When I try to understand new systems, now, I will look for the SEE word and use that to tear things down word by word. But I still usually don't need to go down to the assembly(although some systems like GForth do print out an assembly listing if asked about their core wordset).

zck•7mo ago
I understand implementing words as you think they should be. However, you need the core first, and that's where I'm working right now. I'm trying to get the central loop, dictionary, and threading model functional.

Which brings up another complication -- the threading model. There are multiple, of course. But sometimes I want to figure out, for example, what the `w` variable does. Is it different between indirect threading and subroutine threading? Maybe!

anthk•7mo ago
This is fun too

      https://github.com/howerj/subleq/
but you might need to edit subleq.fth and create a new image with some of the constants named opt.* settings set to 1 (enabled) in order to enable do...loop support and such. After you enabled them, try ./sublec ./sublrec.dec < ./sublec.fth > new.dec, wait a lot, and then run ./subleq sublec.dec .
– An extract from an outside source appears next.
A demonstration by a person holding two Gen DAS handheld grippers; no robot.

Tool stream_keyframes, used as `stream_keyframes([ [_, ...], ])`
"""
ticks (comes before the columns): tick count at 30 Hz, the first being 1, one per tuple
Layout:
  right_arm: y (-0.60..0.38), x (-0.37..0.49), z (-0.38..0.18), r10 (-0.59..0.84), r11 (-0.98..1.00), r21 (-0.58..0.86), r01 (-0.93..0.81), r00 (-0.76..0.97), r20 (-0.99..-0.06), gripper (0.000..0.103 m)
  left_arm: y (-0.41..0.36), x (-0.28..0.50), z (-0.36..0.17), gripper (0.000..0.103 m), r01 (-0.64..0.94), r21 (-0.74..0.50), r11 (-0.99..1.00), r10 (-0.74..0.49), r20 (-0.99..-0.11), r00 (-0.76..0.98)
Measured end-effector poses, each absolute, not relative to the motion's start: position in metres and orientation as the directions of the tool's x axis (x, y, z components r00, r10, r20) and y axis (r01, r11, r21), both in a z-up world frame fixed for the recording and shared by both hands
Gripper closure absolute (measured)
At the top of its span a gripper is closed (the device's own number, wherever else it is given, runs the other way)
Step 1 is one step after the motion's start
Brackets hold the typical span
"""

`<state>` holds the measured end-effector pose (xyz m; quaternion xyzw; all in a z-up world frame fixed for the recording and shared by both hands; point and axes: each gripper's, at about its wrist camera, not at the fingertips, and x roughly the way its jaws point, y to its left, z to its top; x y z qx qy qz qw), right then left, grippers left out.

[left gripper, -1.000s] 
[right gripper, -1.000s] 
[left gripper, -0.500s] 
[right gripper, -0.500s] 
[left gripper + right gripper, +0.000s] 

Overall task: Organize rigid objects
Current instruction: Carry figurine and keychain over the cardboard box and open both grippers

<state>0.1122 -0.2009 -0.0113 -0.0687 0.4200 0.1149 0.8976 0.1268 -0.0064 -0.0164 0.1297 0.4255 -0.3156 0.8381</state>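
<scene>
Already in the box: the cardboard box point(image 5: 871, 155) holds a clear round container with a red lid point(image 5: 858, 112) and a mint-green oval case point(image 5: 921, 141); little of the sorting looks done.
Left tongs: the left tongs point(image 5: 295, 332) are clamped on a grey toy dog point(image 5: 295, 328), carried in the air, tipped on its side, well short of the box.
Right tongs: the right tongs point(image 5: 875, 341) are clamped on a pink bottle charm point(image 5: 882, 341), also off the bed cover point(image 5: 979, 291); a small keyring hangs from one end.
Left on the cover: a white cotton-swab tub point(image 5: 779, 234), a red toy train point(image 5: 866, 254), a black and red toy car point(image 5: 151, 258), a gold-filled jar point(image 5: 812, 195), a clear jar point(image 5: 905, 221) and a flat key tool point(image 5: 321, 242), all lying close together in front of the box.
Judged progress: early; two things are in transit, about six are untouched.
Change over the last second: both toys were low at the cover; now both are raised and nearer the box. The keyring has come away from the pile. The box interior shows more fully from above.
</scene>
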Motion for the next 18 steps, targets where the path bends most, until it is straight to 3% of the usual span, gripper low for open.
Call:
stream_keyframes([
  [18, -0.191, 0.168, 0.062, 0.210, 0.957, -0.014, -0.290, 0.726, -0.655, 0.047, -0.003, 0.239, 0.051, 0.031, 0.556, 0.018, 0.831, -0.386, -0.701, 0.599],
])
In order to save lots of time, clone the muxleq repo https://github.com/howerj/muxleq , edit muxleq.fth as always, and then run ./muxleq ./muxlec.dec < muxlec.fth > new.dec, and ./muxlec ./new.dec to run the new DEC EForth image.

Is not especially fast but it's a ready to run Forth and the Subleq machine can be compiled even under Windows XP and up with Min-C or any bundled C compiled on GNU/Linux BSD, from cproc to tcc, gcc or clang. If some of your code runs fast under Muxleq+EForth, it will fly under PForth and GForth.

https://minc.commandlinerevolution.nl/english/home.html

The speeds I get under an n270 atom with Muxleq are almost like a Forth machine under a boosted up 8 bit machine, kinda like an 8MHZ z80 with a native Forth, or a very low end M68k machine.

anthk•7mo ago
Well I made a typo in the former comment; in order to run the NEW subleq.fth image, as you might guessed it's './subleq ./new.dec' .

I post this because I can't edit my comment any more.